Junger Christ in Mosul schwer verletzt – Gouverneur und Kurdenführer wissen vom „Plan gegen Christen“

(Mosul) Die Jagd auf Christen geht in Mosul im Nordirak weiter. Heute nachmittag wurden zwei Geschäfte angegriffen. Eines gehörte dem jungen Christen Raghid Sabah Tobia der dabei schwer verletzt wurde. Sein Geschäft befand sich in der Nähe der chaldäischen Kirche im Stadtviertel Dawassa. Das andere Geschäft lag in unmittelbarer Nähe zur syrisch-katholischen Kirche von Qasr al Mutran.

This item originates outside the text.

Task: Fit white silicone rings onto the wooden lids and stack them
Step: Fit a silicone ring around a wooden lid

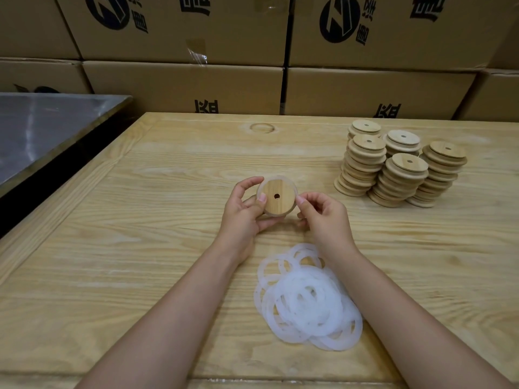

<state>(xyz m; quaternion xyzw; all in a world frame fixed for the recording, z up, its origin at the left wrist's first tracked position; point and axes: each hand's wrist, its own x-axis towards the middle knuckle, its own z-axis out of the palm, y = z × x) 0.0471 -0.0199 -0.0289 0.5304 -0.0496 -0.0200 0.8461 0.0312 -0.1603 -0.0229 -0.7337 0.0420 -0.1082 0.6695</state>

Stimmen, die aus Sicherheitsgründen anonym bleiben wollten, sprachen gegenüber Asianews von „einer regelrechten Verfolgung“ der Christen, die unter „völligem Desinteresse der Weltöffentlichkeit“ stattfinden könne. „Die Christen leben in Angst und Panik“ und wollen nur mehr die Stadt verlassen. Sie seien überzeugt, daß es sich bei den Angreifern nicht um „normale Kriminelle“ handle, wie teils auch von Behördenseite behauptet wird. Hinter den antichristlichen Gewalttaten stünde ein „gezielter politischer Plan“, dem die Regierung nichts entgegnet. Die Zentralregierung in Bagdad gebe keine Auskunft zu Tätern und Motiven. Die Christen Mosuls sind jedoch überzeugt, daß der Gouverneur von Mosul und die lokalen Kurdenführer „genaue Kenntnis“ vom „Plan gegen die Christen“ hätten.